• **Exercise brief**
No pictures, please. Output the lines from the start of the data through the line that contains "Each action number", both included, exactly as they stand.

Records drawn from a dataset
....

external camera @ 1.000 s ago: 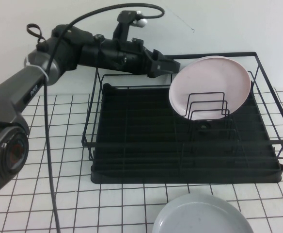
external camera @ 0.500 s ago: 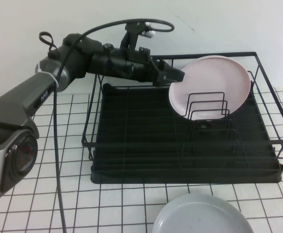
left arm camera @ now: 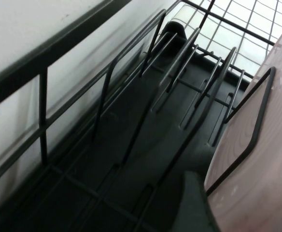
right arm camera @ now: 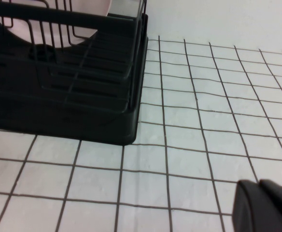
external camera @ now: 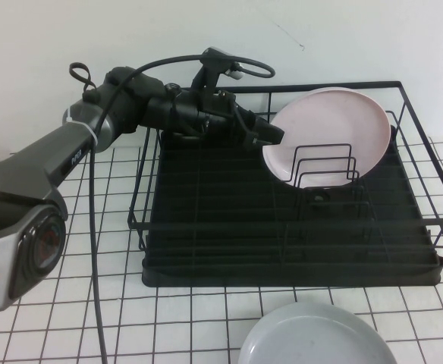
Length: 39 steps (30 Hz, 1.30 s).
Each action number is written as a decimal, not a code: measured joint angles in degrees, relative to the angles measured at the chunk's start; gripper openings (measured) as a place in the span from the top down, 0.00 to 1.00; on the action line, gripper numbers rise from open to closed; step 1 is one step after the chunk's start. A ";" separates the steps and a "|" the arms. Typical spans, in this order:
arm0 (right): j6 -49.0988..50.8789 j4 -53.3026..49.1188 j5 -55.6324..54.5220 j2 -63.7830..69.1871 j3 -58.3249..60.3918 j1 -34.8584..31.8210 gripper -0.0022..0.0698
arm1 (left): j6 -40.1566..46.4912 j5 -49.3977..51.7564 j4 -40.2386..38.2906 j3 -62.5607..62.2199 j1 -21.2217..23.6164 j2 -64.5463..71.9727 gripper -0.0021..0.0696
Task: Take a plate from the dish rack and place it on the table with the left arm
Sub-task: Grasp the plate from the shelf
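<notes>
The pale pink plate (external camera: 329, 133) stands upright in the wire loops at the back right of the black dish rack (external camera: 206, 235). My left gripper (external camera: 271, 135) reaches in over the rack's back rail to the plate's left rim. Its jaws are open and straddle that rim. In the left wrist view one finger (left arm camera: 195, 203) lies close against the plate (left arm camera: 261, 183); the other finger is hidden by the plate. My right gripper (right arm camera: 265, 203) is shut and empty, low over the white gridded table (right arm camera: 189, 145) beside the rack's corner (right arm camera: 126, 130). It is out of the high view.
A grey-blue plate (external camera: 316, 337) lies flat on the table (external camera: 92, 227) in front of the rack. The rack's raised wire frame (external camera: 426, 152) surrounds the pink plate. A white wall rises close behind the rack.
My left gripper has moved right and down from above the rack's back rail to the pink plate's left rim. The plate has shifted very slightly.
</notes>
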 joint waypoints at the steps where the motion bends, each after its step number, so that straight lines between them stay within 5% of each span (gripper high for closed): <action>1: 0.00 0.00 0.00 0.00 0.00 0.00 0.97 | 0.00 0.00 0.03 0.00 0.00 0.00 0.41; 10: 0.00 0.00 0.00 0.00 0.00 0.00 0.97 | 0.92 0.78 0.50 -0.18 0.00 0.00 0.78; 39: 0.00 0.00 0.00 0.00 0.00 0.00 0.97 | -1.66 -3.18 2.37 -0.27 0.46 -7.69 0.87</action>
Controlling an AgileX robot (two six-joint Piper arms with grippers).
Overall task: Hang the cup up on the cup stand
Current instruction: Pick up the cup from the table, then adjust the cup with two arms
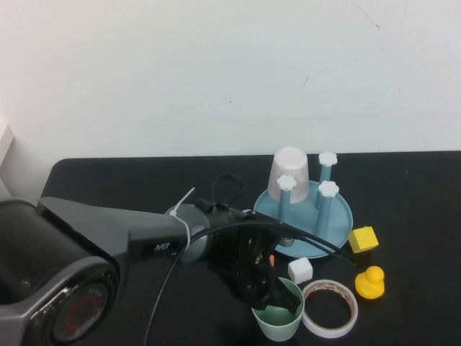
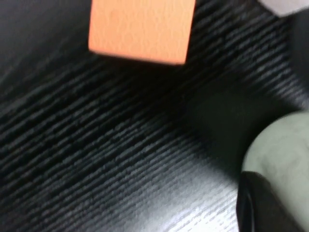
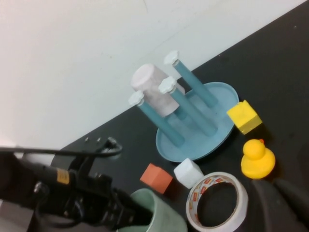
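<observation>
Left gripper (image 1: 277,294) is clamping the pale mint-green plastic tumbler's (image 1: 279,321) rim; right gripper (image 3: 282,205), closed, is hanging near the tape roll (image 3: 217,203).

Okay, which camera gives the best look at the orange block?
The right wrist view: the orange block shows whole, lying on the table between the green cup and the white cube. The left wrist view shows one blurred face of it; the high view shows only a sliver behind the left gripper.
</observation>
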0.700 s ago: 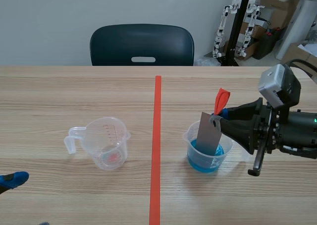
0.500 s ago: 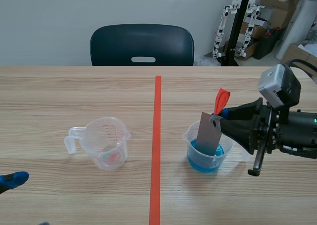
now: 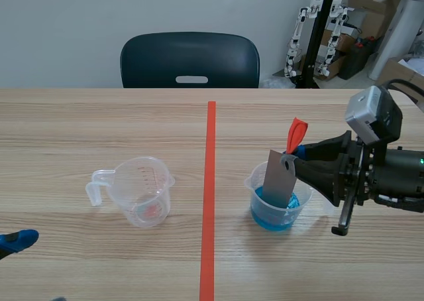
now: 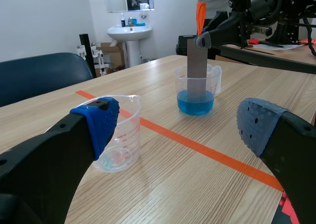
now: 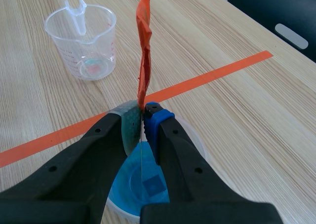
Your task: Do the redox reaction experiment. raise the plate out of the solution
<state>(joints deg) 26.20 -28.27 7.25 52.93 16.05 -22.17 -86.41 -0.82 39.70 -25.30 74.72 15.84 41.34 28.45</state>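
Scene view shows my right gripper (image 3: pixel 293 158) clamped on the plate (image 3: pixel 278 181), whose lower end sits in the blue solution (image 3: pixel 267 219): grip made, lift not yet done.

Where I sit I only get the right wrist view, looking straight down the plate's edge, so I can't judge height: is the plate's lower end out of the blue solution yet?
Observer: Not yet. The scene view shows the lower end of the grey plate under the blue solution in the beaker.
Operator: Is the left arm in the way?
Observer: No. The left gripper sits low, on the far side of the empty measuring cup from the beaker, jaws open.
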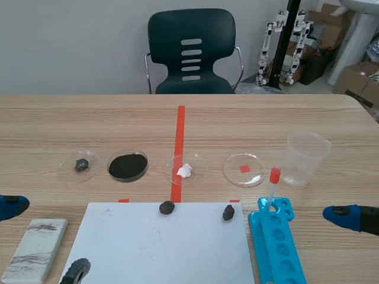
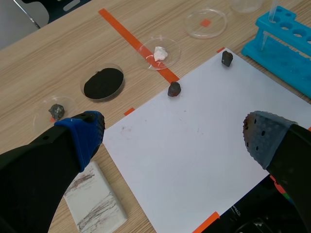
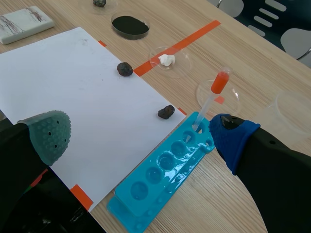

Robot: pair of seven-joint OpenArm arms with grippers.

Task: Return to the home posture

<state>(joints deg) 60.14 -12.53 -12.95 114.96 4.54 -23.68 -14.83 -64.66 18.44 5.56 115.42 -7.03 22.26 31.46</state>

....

• **Exercise result**
external camera @ 1.000 s ago: 
external camera @ 0.500 s ago: 
left arm camera @ now: 
right arm camera @ now: 
external camera @ now: 
Length: 39 steps (30 Hz, 1.30 s).
Each action number is written as a decimal, not a code: measured joint angles in degrees, relative to the angles measured at the chunk's start; gripper openings (measured) as a place in the span from the top down, 0.00 to 1.00; on the action line, gripper numbers rise from open to closed; step 1 is one step after the chunk's start. A ";" separates the steps and a "|" the arms. Typical spans, in this order:

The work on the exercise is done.